API/DOC: Deprecate and Advise against having np.nan
in Categoricals · Issue #10748 · pandas-dev/pandas (original) (raw)
This came out of work on #10729
In the documentation, we mention that
There are two ways a np.nan can be represented in categorical data: either the value is not available (“missing value”) or np.nan is a valid category.
In the first case, NaN
is not in .categories
, and in the second case it is. I think we should only
recommend the first.
The option of NaN
s in the categories makes the code in #10729 less pleasant that it would be otherwise. I don't think we should error if NaNs are included, just advise against it in the docs. Perhaps a deprecation, but I worry that I'm missing some obvious reason why NaNs were allowed in .categories
.
@JanSchulz do you remember the initial reason for allowing either representation?

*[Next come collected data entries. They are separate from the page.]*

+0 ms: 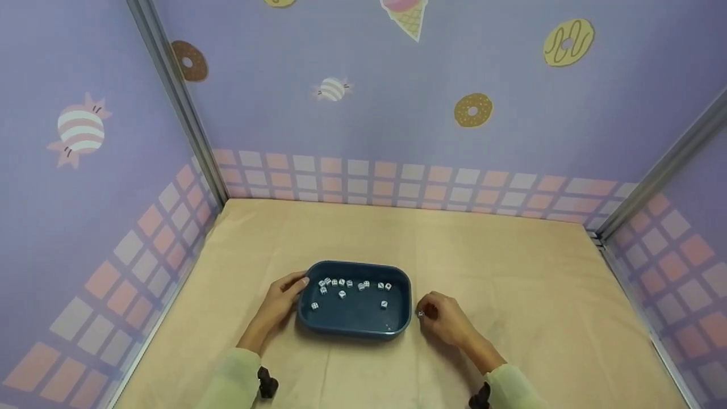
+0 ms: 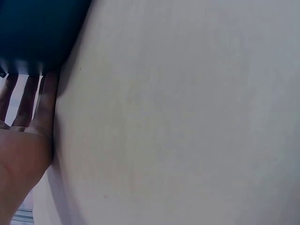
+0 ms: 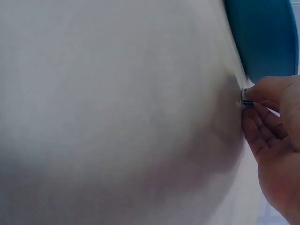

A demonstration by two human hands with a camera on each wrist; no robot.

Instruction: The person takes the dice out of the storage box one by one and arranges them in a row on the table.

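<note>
Left hand [image 1: 278, 301] holds blue tray [image 1: 352, 319], thumb over rim, fingers [image 2: 47, 101] against outer wall, likely to stop sliding. Right hand [image 1: 448, 324] pinches one die [image 3: 246, 97] just beside it; other dice [image 1: 342, 294] lie inside.

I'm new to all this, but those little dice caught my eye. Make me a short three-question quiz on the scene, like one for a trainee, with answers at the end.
1. Multiple choice: where is the die that the right hand pinches?
A) Inside the blue tray
B) Outside the tray, beside it
C) Under the tray

2. True or false: the left hand is well apart from the tray.

3. Fill in the gap, near or far, as seen in the head view: most of the dice inside the tray lie toward its ____ side.

Key:
1. B
2. False; it holds the tray.
3. far
</note>
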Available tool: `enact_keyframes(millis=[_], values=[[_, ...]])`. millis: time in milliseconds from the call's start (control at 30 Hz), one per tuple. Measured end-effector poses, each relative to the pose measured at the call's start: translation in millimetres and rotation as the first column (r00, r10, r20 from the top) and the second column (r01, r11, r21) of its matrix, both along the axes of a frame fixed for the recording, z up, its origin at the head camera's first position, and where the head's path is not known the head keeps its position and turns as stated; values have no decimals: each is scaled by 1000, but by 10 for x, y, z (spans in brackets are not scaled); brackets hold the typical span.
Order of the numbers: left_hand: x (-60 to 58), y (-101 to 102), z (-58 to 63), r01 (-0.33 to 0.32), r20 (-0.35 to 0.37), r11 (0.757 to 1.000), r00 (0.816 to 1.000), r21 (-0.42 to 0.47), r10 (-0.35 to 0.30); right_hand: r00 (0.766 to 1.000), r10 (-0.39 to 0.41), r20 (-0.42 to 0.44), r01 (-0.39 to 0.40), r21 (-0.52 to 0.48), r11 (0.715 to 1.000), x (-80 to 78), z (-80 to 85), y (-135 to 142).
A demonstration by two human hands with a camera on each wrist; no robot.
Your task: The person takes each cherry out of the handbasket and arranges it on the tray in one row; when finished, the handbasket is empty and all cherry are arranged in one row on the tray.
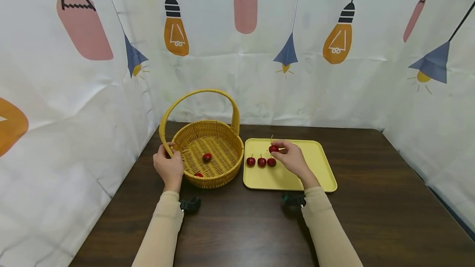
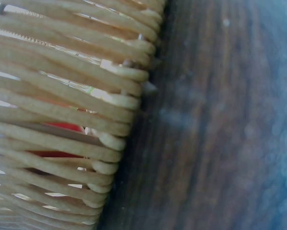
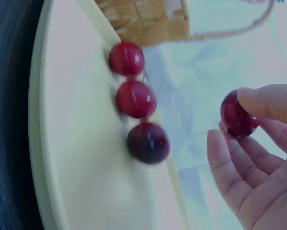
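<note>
My left hand (image 1: 168, 169) grips the lower left end of the yellow wicker basket's handle (image 1: 202, 91), by the rim. Inside the basket (image 1: 212, 182) lie two red cherries (image 1: 207, 158), one partly hidden by the front wall. Over the yellow tray (image 1: 311, 164), my right hand (image 1: 293, 160) pinches a dark red cherry (image 3: 236, 114) between thumb and fingers, its stem pointing up. Below it, three cherries (image 1: 261, 162) with stems sit in a row on the tray's left part. Close basket weave (image 2: 62, 110) fills the left wrist view's left side, red showing through its gaps.
Basket and tray stand side by side on a dark brown wooden table (image 1: 237, 226). Behind and beside the table hangs a white cloth (image 1: 230, 69) printed with lamps and bulbs. A dark band (image 1: 190, 204) sits at the left wrist, another (image 1: 294, 199) at the right.
</note>
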State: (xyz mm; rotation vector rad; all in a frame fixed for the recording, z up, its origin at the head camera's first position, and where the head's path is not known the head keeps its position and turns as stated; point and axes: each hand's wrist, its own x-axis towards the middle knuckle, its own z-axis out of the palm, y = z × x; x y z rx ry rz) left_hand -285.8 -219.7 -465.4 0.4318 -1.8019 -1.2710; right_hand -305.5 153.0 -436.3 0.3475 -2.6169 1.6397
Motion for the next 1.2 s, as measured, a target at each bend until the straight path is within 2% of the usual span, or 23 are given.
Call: enact_keyframes(millis=[333, 567, 933, 1200], values=[[-1, -11, -6, 5, -5, 1000, 1000, -7, -5, 996, -49, 80, 51, -26, 998, -71, -178, 234], [-1, -10, -7, 6, 0, 1000, 1000, 5, -6, 989, -85, 122, 76, 80, 994, -104, -319, 276], [-8, -12, 3, 13, 10, 1000, 1000, 11, -13, 979, -45, 200, 34, 59, 998, -97, -303, 353], [-11, -12, -13, 10, 14, 1000, 1000, 5, -10, 979, -15, 203, -4, 94, 996, -77, -317, 376]])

Some bad things that come out of NaN
in .categories
:
- Can't rely on a value of
nan
mapping to a code of-1
:
In [2]: s = pd.Categorical(['a', 'b', 'a', np.nan], categories=['a', 'b', np.nan])
In [3]: s Out[3]: [a, b, a, NaN] Categories (3, object): [a, b, NaN]
In [4]: s.categories Out[4]: Index(['a', 'b', nan], dtype='object')
In [5]: s.codes Out[5]: array([0, 1, 0, 2], dtype=int8)
- potentially have to upcast the index type or mix strings and floats (
nan
) in the.categories
Index. - extra code if you want to generically handle Categoricals that may or may not have
NaN
in categories.